Microbes are a critical component of the diversity and function of terrestrial and marine ecosystems. They receive a large direct share of net primary productivity and play a crucial role in global carbon and nitrogen cycles. In the vast majority of environments however, the identity and function of these organisms remains unknown. Even less understood are the key factors that determine the distribution and abundance of microbial species, and how their presence, in turn, affects their environment and/or hosts. My lab works at the intersection of biogeography, phylogenetics and community ecology theory to identify patterns and processes that underpin the assembly and function of microbial biodiversity.
Anthony is the Principal Investigator of the Integrative Center for Environmental Microbiomes and Human Health. This NIH-funded Center of Biomedical Excellence provides funding, infrastructure, training and mentorship for new investigators in this vanguard, transdisciplinary field. Learn more about the ICEMHH here.

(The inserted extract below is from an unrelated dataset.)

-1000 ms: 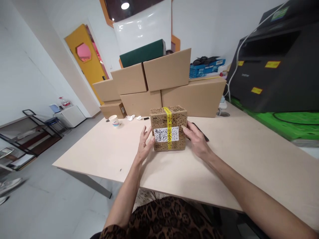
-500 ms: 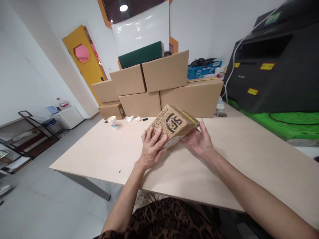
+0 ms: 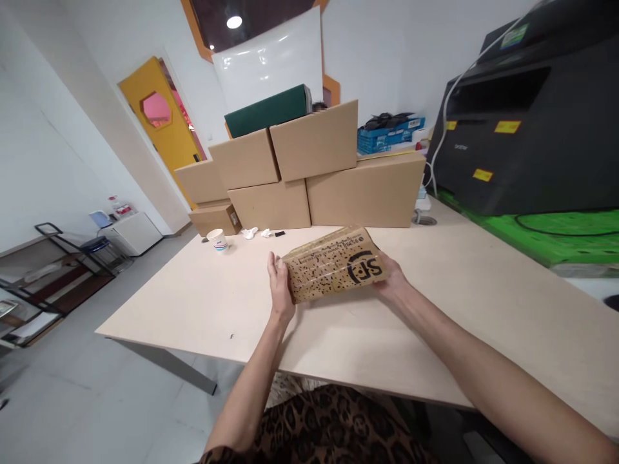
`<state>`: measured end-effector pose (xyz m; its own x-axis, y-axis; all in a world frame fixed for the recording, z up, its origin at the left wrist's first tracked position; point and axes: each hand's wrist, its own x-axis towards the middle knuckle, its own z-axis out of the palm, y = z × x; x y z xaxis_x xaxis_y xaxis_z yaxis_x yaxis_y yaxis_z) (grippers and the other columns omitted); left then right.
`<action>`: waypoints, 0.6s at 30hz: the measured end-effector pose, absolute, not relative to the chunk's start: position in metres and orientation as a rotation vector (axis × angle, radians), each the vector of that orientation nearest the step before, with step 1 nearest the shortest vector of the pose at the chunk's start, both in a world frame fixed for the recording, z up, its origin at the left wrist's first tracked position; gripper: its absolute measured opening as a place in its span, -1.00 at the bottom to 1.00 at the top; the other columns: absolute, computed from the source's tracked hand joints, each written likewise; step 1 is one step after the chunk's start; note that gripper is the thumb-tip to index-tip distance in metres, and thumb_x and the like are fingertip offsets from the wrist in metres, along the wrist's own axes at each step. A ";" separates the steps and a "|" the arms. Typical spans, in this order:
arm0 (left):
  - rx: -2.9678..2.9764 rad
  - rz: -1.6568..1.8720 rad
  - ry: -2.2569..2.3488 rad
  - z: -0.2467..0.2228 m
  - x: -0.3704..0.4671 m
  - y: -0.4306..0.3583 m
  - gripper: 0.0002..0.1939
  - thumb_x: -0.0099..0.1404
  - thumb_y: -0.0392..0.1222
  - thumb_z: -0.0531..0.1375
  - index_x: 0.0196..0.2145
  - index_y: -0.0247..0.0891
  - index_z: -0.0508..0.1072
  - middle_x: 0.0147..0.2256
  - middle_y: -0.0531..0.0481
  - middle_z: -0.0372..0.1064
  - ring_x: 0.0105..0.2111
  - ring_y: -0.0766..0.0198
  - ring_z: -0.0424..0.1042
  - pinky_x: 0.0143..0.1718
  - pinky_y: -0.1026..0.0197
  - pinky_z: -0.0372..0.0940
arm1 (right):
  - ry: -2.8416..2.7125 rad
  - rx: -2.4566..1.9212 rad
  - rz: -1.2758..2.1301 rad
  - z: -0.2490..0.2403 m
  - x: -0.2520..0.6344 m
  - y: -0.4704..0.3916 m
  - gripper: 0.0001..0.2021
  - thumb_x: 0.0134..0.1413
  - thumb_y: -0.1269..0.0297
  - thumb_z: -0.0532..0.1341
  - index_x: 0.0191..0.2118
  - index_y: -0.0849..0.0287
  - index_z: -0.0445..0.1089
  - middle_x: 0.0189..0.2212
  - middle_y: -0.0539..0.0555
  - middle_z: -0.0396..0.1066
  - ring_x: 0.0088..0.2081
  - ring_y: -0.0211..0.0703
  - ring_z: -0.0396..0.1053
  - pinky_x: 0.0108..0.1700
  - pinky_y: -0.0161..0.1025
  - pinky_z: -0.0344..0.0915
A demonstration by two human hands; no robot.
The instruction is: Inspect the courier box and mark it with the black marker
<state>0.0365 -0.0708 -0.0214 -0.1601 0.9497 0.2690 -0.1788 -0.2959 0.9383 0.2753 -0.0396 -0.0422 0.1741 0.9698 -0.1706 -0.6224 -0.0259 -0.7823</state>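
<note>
Between my two hands is a small brown cardboard box (image 3: 329, 267), printed with black dots and an upside-down SF logo on its long side. It is tilted and held just over the light wooden table (image 3: 193, 303). My left hand (image 3: 281, 283) grips its left end, the fingers pressed along the edge. At the opposite end my right hand (image 3: 393, 276) holds it, with most of the fingers hidden behind the cardboard.
Stacked plain cartons (image 3: 314, 145) line the table's back edge, topped by a green binder (image 3: 265, 109). A paper cup (image 3: 217, 240) and crumpled tissues (image 3: 250, 232) sit back left. At right, a black Brother printer (image 3: 532, 135) stands by a green pallet (image 3: 556, 238).
The box has been turned so that its dotted long side faces me and lies more level. My left hand has moved from its top face to its left end.
</note>
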 end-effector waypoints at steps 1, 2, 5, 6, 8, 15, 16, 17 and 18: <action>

Microbial Roles In Foodwebs
Microbiomes determine rates of energy transferred along food chains, a parameter which directly governs the number of trophic levels, and the diversity of species withing them. To assess linkages between microbiomes and food chain efficiency, we have developed a tractable experimental system leveraging the simple system of tank bromeliads and their resident invertebrates. By manipulating hosts, microbes and their environments, we are gaining mechanistic insights into ecosystem/microbiome interactions.
Habit Connectivity and Microbial Resevoirs
Acquiring the “right” microbiome at the “right” time is essential, since an organism’s accessory microbiome plays nearly as large a role in determining an organism’s health and fitness as does that organism’s genes. However, the process governing microbiome formation is more complexed and less understood. Where, then, is the source of these beneficial microbes that are so critical for human and ecosystem services? How does the environment shape microbiomes? How does the environment shape host and ecosystem function via microbiomes?
To address these questions, we have established the first ecosystem microbiome observatory in the Waimea valley on Oʻahu’s North Shore. In fewer than 8 km, the main rivers of Waimea valley plunge from a high elevation rain forest, over cascading waterfalls, into a protected estuary and out over one of the most pristine coral reefs on Oʻahu. This short span represents a steep elevation and precipitation gradient, ranging from over 5 m of rainfall at the river’s headwaters to around 1 m at the coast. This offers a wide diversity of terrestrial, riverine and marine habitats in close proximity to each other. Within a series of plots in each of these habitats, we have surveyed around 2,000 organisms and substrates to gain a sense of microbial source and sink dynamics at a landscape level.
Diversity and Distribution of Marine Fungi
Fungi are critical, though largely overlooked, member of marine microbial communities. Through various lab projects and collaborations, we are exploring the diversity and distributions of marine fungi on a global scale, as well as their roles in host health and ecosystem processes like nutrient cycling. Phytoplankton, corals, algae, seagrasses and sediments are some of our focal habitats so far. We are particularly interested in the marine Malassezia, which are surprisingly widespread.
Applied Conservation Using Fungal Diversity
Our lab is always eager to harness the power of fungi to address pressing needs in Hawaiian and global conservation. We have studied how fungi can feed endangered snails, restore endangered plants, and break down plastic waste. With somewhere around one billion years of evolutionary history under their belts, we suspect that fungi have even greater tricks under their sleeves.